この央茜と聖国の光である小聿さまにご加護を……」
静かな礼拝堂に、央茜の祈りを捧げる優しい声が響いた。
「さぁ、できましたよ」
央茜は小聿の元に戻ってくると、丁寧に彼の髪に紫水晶の髪飾りをつけた。それに小聿は小さくありがとうと言った。

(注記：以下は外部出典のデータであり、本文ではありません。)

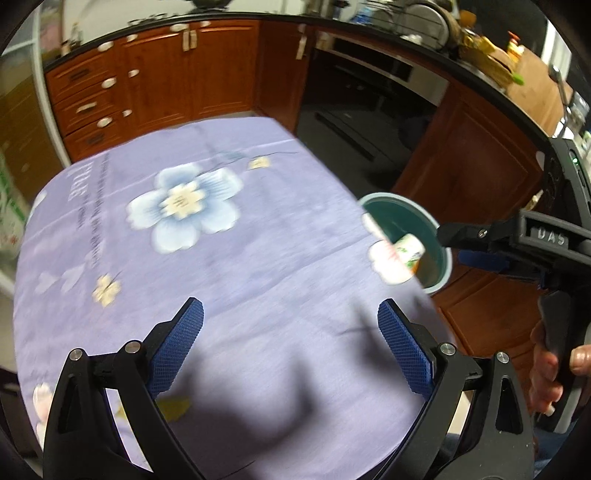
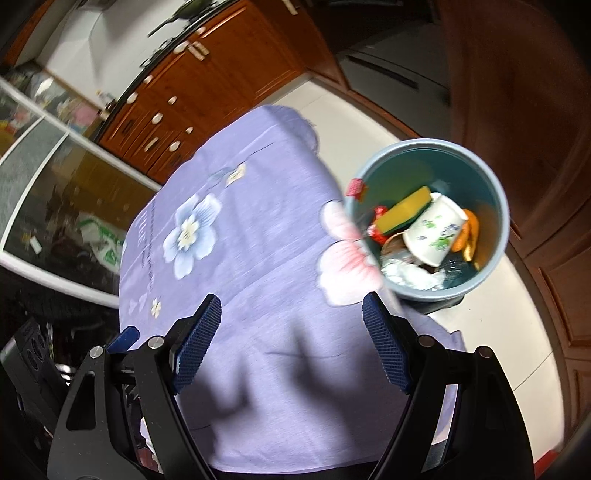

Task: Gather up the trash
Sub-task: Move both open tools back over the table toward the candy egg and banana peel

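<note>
A teal trash bin (image 2: 496, 221) stands on the floor past the table's right edge. It holds a white paper cup (image 2: 436, 232), a yellow sponge (image 2: 406, 210), orange peel (image 2: 470, 236), a red wrapper (image 2: 378, 223) and crumpled white paper (image 2: 413, 275). My right gripper (image 2: 291, 306) hovers open over the purple floral tablecloth (image 2: 258, 240), nothing between its blue pads. My left gripper (image 1: 291, 317) is also open and empty above the cloth (image 1: 258, 258). In the left wrist view the bin (image 1: 439, 236) and cup (image 1: 410, 253) peek from behind the table edge, with the right gripper (image 1: 456, 247) beside them, held by a hand (image 1: 546, 373).
Brown wooden cabinets (image 1: 166, 81) and a dark oven (image 1: 369, 103) line the far wall under a black counter with dishes (image 1: 424, 22). A glass sliding door (image 2: 55, 177) stands to the left. White floor (image 2: 517, 314) surrounds the bin.
</note>
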A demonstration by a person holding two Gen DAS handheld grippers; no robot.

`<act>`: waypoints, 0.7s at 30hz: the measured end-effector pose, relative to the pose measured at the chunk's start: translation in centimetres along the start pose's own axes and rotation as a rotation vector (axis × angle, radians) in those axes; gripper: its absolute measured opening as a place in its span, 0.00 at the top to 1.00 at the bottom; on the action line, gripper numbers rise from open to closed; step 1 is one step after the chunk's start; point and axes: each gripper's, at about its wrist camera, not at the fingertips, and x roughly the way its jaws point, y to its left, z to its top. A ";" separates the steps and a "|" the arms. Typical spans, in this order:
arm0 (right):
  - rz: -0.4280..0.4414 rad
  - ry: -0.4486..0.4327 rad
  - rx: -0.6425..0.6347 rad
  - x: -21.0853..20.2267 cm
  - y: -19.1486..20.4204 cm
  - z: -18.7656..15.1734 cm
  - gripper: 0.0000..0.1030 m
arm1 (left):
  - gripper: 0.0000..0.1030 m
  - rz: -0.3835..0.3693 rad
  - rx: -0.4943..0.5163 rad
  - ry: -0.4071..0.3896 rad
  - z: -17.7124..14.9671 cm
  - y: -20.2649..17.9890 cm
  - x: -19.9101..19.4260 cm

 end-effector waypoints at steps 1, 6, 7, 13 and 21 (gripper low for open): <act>0.005 0.005 -0.011 0.3 0.7 -0.4 0.24 | 0.07 0.010 -0.016 -0.003 -0.7 1.0 -0.5; 0.017 0.090 -0.102 3.2 5.3 -2.8 0.23 | 0.07 0.076 -0.086 -0.010 -4.1 6.1 -2.7; 0.017 0.105 -0.125 3.8 6.2 -3.2 0.23 | 0.07 0.088 -0.113 -0.011 -5.1 7.7 -3.2; 0.019 0.197 -0.278 7.5 12.2 -6.8 0.23 | 0.07 0.159 -0.243 0.015 -10.1 14.7 -4.9; -0.002 0.282 -0.480 11.8 18.9 -11.9 0.42 | 0.07 0.196 -0.350 0.048 -15.5 20.7 -6.2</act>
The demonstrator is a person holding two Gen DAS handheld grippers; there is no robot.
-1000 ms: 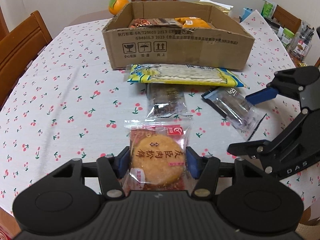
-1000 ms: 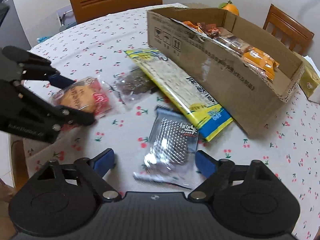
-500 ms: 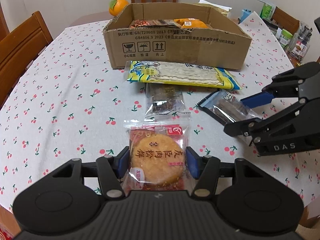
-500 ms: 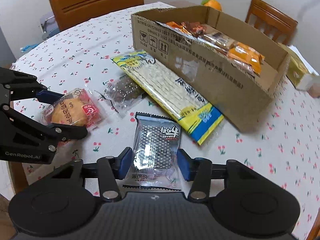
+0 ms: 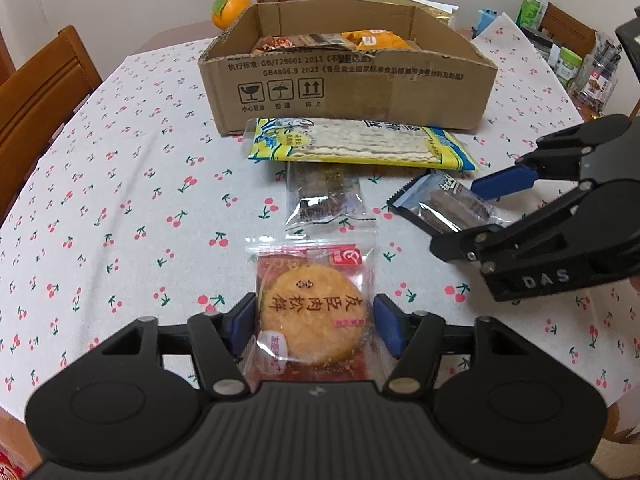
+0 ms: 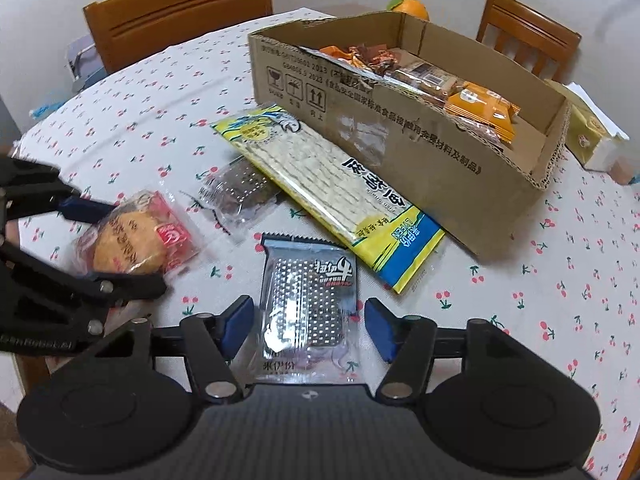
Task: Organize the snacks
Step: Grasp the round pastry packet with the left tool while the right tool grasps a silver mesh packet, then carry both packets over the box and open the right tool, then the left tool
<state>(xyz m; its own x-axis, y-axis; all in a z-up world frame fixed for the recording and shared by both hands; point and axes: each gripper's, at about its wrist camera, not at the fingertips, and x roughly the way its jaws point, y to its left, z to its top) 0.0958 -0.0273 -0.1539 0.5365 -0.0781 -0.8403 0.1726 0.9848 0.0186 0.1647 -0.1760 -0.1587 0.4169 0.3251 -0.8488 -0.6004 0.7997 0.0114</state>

「この髪飾りは、術が込められたものになりました。今日のような危険に見舞われた際に、宮さまを守ってくれる術でございます。ですから今後は肌身離さずおつけください。傷ひとつ無い美しい紫水晶は、あなたさまに大層お似合いですから……」
優しい、けれど、どこか少し寂しげな声が降ってくる。
「守ってくれる……術……」
ぽつん、と小聿が呟くと、央茜は頷いた。
「そうです。精霊さまのお力が刻まれています」
「すごい……物に術式を刻むなんて‥…」
そんなことができるのかと小聿が驚いてみせると、央茜はふふふと笑って見せた。
「ええ、可能でございますよ。術式を石に刻み込む方法があるそうです」
私の知らない魔術の世界がまだまだたくさんあるということだね、と小聿は紫の瞳をきらりと煌めかせて見せた。
「術式を石に刻むことができるなんて。央茜じいはやはり聖国一の魔術士だ」
可愛い皇子の頭を央茜は優しく撫でる。
「魔術を学びはじめて年月が浅いというのに、さまざまなことができるようになった宮さまならば、あっという間にこのじいの実力を抜いてしまいますでしょう」
にっこり笑って、央茜は再びベンチに座った。寄ってきた皇子を抱き上げ、また膝に座らせる。
「間もなく師走。夜の礼拝堂は随分冷えるようになりましたなぁ」
膝の上の小さな宮の肩を左手で抱き、央茜は呼びかけの詞を口にしながら右手で印を切った。
「樹の恵み……火呼び」
二人の座るベンチのすぐ近くにある暖炉に薪がくべられ、火がぽっと入る。
パチパチと火が上り、少しずつ暖かくなってくる。
二人はしばらく黙ってはぜる暖炉の炎を眺めていた。